Edited by Marcus K. Harmes and Lindy A. Orthia, Doctor Who and Science is a collection of academic essays on ideas, identities and ideologies in the series. The book will be published next week (30th December 2020) by McFarland, whose catalogue also includes such titles as The Star Wars Phenomenon in Britain by Craig Stevens and Exploring Space:1999 by John Kenneth Muir.
Science has always been part of Doctor Who. The first episode featured scenes in a science laboratory and a science teacher, and the 2020 season’s finale highlighted a scientist’s key role in Time Lord history. Hundreds of scientific characters, settings, inventions, and ethical dilemmas populated the years in between. Behind the scenes, Doctor Who‘s original remit was to teach children about science, and in the 1960s it even had a scientific advisor.
Doctor Who and Science sprang from a Call for Papers back in 2019, noting the re-casting of the title role with a female actor has served to reinvigorate its global popularity and interest, in part because some commentators see the Doctor as a scientist role model.
“At different times Doctor Who’s production personnel have been from science backgrounds (1960s writer Kit Pedler), been avid readers of New Scientist (1970s producer Barry Letts) or wanting to make ‘hard science’ the substance of drama (1980s script editor Christopher H. Bidmead),” the editors noted. “Others have been more cavalier, and science can be either surface dressing or essential to the plot.
“The extent to which the central character has reinforced her or his role and credentials as a scientist has varied across decades. Scientific dialogue can be scrupulously researched or careless nonsense.

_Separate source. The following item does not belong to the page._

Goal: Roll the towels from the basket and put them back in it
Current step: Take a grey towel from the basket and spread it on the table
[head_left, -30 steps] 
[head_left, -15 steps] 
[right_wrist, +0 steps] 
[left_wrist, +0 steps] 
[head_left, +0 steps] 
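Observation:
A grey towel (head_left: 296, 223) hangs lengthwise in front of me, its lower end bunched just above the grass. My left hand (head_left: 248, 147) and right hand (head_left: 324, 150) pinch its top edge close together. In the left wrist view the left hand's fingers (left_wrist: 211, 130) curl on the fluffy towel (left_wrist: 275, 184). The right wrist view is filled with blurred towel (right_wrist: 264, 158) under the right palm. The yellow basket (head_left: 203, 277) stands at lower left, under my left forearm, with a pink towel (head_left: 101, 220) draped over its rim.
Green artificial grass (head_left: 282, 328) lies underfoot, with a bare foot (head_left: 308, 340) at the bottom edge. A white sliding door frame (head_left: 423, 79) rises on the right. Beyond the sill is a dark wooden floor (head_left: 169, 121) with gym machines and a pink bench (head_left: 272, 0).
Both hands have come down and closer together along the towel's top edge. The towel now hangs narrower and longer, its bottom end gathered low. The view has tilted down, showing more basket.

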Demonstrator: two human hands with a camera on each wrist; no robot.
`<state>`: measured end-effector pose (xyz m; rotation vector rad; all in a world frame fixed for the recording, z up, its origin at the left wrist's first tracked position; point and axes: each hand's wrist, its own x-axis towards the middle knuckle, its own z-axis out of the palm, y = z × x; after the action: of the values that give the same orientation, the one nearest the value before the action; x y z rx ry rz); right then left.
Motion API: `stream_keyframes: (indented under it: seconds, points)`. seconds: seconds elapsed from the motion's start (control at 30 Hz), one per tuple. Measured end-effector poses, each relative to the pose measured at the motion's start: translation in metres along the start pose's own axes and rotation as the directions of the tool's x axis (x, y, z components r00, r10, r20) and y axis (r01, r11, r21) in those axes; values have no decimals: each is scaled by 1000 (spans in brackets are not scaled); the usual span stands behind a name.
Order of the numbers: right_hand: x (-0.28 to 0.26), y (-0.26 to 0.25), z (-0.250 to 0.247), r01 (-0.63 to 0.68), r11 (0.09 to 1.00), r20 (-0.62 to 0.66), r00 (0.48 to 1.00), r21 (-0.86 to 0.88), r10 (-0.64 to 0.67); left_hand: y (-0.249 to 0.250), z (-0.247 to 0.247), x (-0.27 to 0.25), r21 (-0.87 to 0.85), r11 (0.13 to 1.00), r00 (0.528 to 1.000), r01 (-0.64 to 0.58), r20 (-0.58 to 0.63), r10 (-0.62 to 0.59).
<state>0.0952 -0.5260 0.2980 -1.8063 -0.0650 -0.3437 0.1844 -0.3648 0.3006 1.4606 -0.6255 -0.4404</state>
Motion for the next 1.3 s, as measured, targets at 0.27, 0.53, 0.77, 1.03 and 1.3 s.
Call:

The science fiction in the show can be derivative from the genre (traction beams, teleporters) or novel.”
Doctor Who and Science explores this scientific landscape from a broad spectrum of research fields: from astronomy, genetics, linguistics, computing, history, sociology and science communication through gender, media and literature studies.
Among the many essays, Lindy A. Orthia and Vanessa de Kauwe ask what sort of scientist is the Jodie Whittaker’s Doctor, while Mark Halley and Lynne Bowker ponder the workings of the TARDIS translation circuit.
Natalie Ring asks how regeneration works, and seeks to define a set of rules for Time Lord regeneration, and then explores how Time Lord regeneration could work, drawing from a variety of current biological knowledge. Mike Stack wonders if the Doctor change sex or gender when regenerating into the latest incarnation, while Elizabeth R. Stanway examines Doctor Who‘s depictions of the Moon and other planets compare to the real universe.
Marcus K. Harmes asks why was the programme obsessed with energy in the 1960s and 1970s, and both he, Richard Scully and Catriona Mills take a look at the Victorian scientists seen in early stories and sciences then and now, while Ross Garner analyses stories from both ‘classic’ and ‘new’ Doctor Who which feature representations of denotative and connotative dinosaurs.
Contributor Kristine Larsen also asks if characters like Missy and the Rani make good scientist role models, while Tonguç İbrahim Sezen looks at the use and abuse of scientific writing in Doctor Who’s “epistolary paratexts” (we did tell you this was an academic book!).
Mark Erickson looks at the general subject of Doctor and Science and other books that examined the science in the ongoing SF drama, such as Michael White’s 2005 book A Teaspoon and an Open Mind; the science of Doctor Who, and Paul Parsons The Science of Doctor Who. How do Doctor Who technical manuals and public lectures shape public ideas about science?
It’s not a cheap book – offered on AmazonUK at £41.50, but if you;’re curious, then there is a web site with plenty of details about the project here, which includes more information about the papers, a reading list and more.
Dr Lindy Orthia is a senior lecturer in science communication whose research interests include studies of science in popular fiction. She has published extensively on representations of science in Doctor Who, examining intersections in the program between science and politics, ethics, gender, race and environmental disaster. She is the editor of Doctor Who and Race (2013).
Associate Professor Marcus Harmes is author of Doctor Who and the Art of Adaptation (2013) and Roger Delgado: I am Usually Referred to as the Master (2017) and contributed chapters to Doctor Who and Race and Doctor Who and History and Time and Relative Dimensions in Faith. He is the author of numerous studies on popular culture, science fiction and the history of British television.